Work order:
Please copy, exactly as they appear below, the lines from the one containing "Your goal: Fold" through the one containing "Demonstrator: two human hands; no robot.".
■ ■ ■ ■
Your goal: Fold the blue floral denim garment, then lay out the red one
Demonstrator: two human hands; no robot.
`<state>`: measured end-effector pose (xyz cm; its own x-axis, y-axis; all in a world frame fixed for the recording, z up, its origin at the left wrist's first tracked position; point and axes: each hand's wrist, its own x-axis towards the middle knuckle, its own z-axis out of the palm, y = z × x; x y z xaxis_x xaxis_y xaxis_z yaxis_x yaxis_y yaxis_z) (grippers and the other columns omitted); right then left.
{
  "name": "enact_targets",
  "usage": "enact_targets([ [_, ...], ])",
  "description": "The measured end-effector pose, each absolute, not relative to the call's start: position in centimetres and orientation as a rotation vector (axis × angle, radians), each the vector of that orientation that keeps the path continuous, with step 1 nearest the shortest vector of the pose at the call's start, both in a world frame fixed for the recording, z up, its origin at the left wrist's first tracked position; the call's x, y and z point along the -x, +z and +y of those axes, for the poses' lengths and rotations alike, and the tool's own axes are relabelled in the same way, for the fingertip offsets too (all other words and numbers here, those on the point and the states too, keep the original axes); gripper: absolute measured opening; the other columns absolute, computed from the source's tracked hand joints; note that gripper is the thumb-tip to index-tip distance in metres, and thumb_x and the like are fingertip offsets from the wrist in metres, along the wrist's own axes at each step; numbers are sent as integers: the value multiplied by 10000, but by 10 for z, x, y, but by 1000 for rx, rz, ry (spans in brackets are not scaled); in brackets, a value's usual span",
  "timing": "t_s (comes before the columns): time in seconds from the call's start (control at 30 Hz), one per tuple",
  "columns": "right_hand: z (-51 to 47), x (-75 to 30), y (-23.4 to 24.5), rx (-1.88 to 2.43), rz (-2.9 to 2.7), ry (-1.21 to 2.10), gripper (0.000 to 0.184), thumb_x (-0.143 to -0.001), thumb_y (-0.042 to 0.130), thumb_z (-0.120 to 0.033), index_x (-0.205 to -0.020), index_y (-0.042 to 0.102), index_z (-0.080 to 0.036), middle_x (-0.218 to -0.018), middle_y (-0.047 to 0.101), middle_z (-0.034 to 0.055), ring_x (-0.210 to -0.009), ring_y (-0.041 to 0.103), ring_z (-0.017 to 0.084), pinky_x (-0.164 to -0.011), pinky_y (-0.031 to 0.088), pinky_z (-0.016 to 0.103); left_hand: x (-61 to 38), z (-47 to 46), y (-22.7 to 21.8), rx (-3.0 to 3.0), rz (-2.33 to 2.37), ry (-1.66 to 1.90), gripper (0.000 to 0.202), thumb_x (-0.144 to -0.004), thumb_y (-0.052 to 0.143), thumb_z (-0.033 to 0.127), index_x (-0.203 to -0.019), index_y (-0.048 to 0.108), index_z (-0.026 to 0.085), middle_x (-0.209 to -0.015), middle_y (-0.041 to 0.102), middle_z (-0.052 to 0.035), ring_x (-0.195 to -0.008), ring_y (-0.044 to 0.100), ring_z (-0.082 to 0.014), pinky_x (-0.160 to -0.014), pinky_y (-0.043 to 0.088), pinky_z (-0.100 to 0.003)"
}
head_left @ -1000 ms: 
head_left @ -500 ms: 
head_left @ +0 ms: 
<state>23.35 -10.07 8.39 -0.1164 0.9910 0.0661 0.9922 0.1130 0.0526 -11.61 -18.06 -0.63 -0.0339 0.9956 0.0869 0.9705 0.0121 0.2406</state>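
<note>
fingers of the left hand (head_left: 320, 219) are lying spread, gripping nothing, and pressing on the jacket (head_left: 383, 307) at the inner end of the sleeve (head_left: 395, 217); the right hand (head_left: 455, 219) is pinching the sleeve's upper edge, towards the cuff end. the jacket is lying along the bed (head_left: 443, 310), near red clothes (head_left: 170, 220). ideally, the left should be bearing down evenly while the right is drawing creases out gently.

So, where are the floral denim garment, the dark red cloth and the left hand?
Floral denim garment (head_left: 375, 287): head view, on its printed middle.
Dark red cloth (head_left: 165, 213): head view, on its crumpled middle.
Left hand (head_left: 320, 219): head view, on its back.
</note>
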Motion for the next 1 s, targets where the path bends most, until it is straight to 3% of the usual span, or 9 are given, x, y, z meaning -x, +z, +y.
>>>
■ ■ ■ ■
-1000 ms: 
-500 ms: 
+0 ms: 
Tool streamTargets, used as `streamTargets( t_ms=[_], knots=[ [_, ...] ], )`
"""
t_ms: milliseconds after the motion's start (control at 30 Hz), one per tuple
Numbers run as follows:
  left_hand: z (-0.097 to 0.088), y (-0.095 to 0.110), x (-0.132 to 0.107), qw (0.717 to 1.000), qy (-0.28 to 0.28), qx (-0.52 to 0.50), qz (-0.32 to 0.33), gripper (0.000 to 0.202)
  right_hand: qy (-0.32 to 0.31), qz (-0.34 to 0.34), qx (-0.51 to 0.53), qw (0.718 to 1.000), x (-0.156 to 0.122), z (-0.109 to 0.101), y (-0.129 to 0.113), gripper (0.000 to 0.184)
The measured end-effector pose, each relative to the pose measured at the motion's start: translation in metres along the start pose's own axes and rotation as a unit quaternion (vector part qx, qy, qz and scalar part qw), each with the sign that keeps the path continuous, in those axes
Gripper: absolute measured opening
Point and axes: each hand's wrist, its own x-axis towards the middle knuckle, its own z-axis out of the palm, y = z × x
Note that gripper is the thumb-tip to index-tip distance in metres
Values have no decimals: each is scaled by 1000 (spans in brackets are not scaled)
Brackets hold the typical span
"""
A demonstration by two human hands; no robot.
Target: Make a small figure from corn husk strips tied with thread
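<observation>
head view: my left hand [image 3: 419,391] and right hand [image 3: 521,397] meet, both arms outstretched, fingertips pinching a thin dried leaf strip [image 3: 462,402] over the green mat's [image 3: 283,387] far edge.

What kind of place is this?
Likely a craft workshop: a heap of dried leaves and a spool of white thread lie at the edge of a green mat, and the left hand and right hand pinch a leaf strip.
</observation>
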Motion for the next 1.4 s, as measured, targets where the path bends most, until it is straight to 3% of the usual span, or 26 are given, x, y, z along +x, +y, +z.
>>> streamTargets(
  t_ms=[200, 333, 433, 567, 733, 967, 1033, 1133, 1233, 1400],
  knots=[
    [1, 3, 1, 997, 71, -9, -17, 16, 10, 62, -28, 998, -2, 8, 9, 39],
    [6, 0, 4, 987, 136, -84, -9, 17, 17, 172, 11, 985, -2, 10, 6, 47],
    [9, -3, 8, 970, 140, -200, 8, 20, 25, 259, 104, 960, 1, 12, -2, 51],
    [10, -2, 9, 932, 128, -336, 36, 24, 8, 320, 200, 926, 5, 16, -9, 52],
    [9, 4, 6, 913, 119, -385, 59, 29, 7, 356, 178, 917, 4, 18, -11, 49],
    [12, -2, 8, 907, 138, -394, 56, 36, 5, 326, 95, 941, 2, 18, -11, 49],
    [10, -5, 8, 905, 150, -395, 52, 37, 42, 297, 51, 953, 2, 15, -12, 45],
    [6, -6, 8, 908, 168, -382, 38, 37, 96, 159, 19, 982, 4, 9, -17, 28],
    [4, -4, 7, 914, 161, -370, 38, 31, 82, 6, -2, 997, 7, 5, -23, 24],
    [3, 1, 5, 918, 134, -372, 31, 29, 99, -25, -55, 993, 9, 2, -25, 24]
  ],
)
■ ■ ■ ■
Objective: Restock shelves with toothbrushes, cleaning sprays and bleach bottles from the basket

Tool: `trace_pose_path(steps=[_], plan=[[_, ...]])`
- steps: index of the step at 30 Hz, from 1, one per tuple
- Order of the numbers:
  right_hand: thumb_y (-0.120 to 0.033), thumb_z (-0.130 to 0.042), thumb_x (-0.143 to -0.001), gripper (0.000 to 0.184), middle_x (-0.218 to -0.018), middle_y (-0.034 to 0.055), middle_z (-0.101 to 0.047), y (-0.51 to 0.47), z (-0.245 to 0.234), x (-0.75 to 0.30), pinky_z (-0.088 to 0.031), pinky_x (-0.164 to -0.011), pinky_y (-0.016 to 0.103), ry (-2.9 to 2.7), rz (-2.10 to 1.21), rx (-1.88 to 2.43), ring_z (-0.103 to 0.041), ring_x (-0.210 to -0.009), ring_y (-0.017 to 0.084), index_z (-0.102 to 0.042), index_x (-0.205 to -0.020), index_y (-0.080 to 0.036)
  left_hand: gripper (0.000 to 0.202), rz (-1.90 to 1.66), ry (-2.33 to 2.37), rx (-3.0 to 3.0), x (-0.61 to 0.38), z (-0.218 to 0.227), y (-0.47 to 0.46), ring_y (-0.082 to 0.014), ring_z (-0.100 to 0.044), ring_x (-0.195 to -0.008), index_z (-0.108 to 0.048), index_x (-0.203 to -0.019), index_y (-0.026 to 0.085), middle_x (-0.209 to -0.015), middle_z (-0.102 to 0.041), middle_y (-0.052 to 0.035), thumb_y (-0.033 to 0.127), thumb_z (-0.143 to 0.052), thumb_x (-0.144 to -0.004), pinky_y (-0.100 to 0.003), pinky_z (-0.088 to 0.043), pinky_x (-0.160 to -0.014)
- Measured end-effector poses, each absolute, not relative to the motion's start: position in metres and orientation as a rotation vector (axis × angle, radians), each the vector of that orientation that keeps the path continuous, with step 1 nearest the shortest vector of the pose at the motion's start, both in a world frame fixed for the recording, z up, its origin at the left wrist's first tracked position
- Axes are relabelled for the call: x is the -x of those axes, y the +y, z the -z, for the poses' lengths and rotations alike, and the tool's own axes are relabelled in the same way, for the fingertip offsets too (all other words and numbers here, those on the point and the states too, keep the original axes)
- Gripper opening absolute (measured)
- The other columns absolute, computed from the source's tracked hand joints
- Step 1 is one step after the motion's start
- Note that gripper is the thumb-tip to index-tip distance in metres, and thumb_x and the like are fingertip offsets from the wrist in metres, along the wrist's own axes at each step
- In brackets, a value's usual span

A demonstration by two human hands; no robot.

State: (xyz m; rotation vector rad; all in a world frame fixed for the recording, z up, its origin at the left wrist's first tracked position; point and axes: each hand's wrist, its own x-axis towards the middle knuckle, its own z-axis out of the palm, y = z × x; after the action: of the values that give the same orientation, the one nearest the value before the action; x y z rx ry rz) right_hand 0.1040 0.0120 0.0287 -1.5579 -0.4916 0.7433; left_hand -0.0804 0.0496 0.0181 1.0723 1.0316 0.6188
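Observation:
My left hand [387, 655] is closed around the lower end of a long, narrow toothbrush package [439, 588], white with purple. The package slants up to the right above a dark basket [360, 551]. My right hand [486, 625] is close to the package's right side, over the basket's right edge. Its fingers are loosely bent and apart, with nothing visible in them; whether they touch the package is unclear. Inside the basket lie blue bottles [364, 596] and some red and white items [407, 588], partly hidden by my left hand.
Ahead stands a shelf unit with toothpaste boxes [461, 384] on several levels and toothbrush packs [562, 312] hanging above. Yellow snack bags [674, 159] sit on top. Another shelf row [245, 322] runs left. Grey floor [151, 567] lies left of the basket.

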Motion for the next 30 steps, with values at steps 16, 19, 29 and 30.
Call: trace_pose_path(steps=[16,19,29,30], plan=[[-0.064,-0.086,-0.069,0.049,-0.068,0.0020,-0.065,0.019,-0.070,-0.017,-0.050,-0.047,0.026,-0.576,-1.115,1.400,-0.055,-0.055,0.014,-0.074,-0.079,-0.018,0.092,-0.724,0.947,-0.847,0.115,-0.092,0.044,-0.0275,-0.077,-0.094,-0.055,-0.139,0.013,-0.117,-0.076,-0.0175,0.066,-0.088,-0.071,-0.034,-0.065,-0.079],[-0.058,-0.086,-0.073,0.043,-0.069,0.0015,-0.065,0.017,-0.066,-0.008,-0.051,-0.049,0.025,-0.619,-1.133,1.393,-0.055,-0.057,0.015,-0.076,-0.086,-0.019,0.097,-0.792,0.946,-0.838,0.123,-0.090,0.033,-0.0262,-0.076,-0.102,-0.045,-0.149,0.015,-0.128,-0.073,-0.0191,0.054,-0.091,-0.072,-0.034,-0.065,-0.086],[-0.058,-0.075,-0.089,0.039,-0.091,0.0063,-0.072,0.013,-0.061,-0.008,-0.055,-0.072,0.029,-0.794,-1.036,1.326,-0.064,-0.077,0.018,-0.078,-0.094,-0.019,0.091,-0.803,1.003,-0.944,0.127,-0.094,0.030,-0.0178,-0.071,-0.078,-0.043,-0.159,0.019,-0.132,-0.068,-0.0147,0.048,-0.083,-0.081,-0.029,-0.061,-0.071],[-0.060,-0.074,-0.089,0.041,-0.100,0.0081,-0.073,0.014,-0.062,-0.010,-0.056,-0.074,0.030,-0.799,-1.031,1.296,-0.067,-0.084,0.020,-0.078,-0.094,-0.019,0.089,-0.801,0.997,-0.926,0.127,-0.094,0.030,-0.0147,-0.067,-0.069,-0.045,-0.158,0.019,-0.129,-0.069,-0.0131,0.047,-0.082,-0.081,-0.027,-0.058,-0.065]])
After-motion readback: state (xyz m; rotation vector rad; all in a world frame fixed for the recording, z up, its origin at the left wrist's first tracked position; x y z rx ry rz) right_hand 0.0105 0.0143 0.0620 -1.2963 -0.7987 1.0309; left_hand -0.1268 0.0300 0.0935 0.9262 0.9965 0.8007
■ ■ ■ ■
Solution to the exercise:
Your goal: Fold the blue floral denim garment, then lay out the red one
Demonstrator: two human hands; no robot.

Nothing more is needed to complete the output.